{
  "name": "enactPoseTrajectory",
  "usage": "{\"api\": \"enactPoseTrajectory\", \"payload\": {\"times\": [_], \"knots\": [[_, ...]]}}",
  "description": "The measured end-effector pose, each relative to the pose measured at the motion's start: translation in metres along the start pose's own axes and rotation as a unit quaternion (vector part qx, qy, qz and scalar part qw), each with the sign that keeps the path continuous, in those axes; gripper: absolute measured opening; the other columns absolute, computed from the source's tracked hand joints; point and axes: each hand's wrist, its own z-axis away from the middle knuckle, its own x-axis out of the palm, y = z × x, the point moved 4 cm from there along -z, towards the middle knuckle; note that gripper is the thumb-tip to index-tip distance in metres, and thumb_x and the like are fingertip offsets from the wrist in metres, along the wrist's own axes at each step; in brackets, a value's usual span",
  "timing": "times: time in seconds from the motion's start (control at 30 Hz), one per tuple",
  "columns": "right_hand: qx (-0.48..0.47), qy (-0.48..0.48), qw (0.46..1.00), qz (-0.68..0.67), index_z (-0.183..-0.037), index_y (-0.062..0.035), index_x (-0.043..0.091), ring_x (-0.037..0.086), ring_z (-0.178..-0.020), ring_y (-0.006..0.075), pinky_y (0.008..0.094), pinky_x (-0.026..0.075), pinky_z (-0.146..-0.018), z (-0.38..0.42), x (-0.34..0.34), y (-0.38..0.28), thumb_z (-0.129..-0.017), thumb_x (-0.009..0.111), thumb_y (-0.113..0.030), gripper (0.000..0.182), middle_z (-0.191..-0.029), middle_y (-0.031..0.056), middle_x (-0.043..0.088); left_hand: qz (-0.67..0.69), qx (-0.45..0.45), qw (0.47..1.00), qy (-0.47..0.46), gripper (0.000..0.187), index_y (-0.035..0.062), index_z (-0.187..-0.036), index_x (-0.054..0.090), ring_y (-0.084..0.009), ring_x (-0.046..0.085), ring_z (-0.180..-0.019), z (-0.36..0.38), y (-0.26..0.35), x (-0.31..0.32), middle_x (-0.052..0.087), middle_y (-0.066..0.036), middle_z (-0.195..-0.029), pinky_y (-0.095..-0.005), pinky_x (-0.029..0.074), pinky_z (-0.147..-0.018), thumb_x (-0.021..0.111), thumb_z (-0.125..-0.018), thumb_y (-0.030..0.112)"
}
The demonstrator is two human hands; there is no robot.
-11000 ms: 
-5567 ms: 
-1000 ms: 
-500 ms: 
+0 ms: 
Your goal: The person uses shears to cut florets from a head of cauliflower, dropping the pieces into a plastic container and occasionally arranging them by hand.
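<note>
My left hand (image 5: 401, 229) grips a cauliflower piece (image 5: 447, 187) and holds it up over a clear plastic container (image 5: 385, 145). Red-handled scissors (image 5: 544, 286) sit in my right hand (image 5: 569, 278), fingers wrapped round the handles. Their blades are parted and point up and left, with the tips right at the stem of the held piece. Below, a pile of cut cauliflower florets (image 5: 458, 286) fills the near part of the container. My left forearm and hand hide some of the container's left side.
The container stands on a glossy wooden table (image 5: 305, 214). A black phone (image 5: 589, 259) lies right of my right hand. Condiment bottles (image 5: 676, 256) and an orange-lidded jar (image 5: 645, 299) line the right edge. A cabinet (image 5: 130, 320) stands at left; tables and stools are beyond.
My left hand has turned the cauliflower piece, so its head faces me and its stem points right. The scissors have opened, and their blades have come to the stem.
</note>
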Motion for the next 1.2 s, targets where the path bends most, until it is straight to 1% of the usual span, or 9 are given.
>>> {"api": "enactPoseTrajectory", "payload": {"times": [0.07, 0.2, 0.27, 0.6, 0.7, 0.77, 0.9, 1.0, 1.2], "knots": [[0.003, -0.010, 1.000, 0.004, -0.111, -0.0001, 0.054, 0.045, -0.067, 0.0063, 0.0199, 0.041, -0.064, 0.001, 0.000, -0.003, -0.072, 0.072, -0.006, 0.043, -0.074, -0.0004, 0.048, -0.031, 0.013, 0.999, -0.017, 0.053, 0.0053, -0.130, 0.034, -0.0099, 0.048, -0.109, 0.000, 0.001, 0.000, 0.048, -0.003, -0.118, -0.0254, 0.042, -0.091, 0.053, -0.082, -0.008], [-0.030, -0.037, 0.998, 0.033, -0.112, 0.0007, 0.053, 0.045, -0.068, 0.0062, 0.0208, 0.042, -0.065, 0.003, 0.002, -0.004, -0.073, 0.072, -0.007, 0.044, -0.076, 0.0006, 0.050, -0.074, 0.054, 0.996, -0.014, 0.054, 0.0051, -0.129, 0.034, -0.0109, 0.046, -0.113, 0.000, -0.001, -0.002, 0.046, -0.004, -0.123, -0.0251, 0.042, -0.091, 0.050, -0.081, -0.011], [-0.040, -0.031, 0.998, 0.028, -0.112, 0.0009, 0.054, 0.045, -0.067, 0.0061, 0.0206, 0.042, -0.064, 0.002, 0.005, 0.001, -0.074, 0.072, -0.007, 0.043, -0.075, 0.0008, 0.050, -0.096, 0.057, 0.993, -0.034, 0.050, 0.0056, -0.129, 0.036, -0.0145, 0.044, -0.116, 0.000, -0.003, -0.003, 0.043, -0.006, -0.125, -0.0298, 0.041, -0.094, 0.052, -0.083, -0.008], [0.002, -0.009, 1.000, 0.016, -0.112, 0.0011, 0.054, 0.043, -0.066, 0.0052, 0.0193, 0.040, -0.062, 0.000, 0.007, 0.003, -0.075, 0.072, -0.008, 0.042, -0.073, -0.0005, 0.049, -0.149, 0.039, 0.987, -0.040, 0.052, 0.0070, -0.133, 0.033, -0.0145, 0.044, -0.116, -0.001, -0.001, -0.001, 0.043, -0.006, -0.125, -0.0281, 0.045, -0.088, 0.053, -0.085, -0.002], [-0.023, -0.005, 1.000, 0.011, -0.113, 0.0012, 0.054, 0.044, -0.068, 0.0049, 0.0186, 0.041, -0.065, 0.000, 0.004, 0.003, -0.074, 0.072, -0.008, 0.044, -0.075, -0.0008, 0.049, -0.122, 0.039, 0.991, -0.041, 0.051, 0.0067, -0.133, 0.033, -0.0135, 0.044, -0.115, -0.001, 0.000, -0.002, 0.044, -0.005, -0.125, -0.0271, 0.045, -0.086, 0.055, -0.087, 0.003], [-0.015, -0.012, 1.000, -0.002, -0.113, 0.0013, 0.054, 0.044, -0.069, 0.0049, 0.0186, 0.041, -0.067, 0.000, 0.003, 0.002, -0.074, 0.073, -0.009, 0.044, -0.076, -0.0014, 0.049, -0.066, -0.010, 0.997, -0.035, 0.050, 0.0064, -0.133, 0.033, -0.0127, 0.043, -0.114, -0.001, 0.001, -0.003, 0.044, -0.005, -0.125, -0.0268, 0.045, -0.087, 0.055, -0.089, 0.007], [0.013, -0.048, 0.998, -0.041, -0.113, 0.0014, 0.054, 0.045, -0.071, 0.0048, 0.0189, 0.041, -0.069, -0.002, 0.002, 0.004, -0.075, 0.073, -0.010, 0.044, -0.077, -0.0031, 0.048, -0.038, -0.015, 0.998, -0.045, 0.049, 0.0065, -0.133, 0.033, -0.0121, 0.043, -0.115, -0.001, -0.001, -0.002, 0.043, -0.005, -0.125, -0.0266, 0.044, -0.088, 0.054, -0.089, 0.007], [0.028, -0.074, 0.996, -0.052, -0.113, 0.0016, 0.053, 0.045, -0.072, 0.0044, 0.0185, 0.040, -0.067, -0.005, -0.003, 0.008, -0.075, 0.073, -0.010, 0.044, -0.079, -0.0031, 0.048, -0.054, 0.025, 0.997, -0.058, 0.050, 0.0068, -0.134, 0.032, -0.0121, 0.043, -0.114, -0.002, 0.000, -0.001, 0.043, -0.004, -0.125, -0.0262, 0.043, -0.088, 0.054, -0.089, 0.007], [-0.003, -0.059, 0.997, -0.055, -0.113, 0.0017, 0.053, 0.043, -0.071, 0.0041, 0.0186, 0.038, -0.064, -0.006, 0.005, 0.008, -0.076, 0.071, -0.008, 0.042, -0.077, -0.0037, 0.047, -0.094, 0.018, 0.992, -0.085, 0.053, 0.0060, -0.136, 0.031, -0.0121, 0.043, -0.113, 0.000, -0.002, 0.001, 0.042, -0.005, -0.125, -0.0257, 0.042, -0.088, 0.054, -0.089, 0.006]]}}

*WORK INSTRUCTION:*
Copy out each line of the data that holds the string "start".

*COMPLETED TASK:*
  "description": "The measured end-effector pose, each relative to the pose measured at the motion's start: translation in metres along the start pose's own axes and rotation as a unit quaternion (vector part qx, qy, qz and scalar part qw), each with the sign that keeps the path continuous, in those axes; gripper: absolute measured opening; the other columns absolute, computed from the source's tracked hand joints; point and axes: each hand's wrist, its own z-axis away from the middle knuckle, its own x-axis out of the palm, y = z × x, the point moved 4 cm from there along -z, towards the middle knuckle; note that gripper is the thumb-tip to index-tip distance in metres, and thumb_x and the like are fingertip offsets from the wrist in metres, along the wrist's own axes at each step; in brackets, a value's usual span",
  "timing": "times: time in seconds from the motion's start (control at 30 Hz), one per tuple",

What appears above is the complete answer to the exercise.